■ Your task
Please return the lines below verbatim, beginning at the one that has "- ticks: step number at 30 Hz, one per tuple" and stopping after the one that has "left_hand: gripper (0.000", and add no other lines.

(Source records)
——

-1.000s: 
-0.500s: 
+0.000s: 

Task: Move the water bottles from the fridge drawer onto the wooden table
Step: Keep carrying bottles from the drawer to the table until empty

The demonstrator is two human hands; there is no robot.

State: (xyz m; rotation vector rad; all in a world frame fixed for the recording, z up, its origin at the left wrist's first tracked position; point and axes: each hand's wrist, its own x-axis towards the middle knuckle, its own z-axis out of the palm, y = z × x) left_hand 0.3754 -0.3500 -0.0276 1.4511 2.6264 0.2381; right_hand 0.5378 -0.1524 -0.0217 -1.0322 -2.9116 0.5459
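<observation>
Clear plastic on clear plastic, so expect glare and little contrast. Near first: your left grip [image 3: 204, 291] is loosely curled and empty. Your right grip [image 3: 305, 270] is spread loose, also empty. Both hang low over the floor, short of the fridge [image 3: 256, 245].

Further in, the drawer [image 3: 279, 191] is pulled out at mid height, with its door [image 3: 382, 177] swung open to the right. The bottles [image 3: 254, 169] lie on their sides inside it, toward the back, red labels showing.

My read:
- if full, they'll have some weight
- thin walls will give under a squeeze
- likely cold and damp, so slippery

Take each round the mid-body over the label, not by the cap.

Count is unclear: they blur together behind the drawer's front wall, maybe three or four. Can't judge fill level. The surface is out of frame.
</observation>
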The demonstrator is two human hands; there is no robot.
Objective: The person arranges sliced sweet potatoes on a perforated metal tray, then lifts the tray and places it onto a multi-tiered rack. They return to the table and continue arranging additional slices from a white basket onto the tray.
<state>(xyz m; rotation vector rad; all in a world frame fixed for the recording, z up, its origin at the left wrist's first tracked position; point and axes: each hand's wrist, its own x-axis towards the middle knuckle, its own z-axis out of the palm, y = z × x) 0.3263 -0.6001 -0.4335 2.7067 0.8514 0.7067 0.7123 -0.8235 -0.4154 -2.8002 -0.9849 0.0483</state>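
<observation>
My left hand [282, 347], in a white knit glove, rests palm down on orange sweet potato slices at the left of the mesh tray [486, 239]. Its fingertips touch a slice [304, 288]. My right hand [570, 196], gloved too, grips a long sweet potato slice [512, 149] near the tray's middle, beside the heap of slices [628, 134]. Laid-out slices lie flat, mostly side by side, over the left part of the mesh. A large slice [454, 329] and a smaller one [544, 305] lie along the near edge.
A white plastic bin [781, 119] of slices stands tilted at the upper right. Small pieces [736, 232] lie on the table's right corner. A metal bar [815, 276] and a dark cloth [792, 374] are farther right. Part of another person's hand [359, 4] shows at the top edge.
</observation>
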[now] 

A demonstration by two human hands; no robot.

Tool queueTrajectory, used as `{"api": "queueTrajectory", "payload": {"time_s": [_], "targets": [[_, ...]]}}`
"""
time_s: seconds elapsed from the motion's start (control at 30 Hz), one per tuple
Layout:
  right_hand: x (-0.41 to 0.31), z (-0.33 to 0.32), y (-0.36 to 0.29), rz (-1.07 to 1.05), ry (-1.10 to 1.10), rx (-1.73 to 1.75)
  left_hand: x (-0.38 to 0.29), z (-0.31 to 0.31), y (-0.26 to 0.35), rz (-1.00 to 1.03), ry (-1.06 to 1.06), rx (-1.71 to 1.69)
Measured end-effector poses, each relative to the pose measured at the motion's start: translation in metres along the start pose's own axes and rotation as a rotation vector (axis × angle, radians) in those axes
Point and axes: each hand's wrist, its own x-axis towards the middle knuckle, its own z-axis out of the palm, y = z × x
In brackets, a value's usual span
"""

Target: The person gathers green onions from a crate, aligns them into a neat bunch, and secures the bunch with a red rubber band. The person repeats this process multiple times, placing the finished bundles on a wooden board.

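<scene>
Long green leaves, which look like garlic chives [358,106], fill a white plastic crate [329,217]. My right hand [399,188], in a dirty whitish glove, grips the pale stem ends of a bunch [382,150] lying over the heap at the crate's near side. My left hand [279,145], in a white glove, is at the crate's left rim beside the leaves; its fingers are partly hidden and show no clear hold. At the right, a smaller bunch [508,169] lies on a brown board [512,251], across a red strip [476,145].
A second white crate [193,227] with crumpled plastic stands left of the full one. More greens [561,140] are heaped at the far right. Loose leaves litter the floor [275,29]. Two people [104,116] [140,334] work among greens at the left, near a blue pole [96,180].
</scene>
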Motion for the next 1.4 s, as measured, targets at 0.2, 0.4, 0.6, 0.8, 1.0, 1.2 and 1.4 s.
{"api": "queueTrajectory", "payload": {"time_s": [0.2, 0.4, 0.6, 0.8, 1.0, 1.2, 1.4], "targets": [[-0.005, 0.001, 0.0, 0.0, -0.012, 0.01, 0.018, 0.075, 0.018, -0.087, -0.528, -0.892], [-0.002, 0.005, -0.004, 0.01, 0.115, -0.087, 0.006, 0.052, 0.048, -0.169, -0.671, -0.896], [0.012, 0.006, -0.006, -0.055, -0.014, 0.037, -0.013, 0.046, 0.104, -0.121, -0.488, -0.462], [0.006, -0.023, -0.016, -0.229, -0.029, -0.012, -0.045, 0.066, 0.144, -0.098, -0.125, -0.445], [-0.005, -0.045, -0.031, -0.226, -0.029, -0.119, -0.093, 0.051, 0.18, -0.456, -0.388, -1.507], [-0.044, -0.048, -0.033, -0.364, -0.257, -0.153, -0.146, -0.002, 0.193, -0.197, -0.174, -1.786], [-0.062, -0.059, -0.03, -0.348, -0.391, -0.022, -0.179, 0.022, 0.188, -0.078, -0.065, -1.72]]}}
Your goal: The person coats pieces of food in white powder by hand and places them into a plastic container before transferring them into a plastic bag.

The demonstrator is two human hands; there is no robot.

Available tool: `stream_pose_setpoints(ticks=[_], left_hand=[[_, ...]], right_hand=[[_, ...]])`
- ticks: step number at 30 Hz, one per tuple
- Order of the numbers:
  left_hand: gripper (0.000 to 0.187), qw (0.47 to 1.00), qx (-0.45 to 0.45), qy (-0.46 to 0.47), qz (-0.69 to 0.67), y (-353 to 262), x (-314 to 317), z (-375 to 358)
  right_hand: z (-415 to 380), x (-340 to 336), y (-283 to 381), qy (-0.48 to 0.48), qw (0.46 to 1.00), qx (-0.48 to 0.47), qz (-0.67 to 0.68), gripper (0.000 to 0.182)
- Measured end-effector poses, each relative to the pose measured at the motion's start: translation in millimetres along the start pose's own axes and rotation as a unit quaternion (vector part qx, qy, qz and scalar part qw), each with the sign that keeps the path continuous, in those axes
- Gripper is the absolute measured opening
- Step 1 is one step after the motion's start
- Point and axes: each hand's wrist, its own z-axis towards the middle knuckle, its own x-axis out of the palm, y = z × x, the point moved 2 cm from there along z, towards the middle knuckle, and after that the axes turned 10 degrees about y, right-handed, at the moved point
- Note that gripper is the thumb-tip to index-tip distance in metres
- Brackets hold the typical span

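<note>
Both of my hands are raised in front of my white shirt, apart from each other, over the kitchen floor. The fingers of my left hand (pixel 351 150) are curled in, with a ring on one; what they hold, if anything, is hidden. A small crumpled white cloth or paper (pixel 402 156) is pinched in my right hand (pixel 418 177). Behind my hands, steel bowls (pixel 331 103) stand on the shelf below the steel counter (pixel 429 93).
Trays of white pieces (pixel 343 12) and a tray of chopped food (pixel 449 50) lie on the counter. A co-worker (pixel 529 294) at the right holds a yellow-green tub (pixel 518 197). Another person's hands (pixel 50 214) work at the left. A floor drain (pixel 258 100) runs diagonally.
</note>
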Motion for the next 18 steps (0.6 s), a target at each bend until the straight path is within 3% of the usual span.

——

■ Expected answer
- ticks: step number at 30 Hz, one per tuple
- Order of the numbers:
  left_hand: gripper (0.000 to 0.187), qw (0.47 to 1.00), qx (-0.45 to 0.45), qy (-0.46 to 0.47), qz (-0.69 to 0.67), y (-353 to 262), x (-314 to 317), z (-375 to 358)

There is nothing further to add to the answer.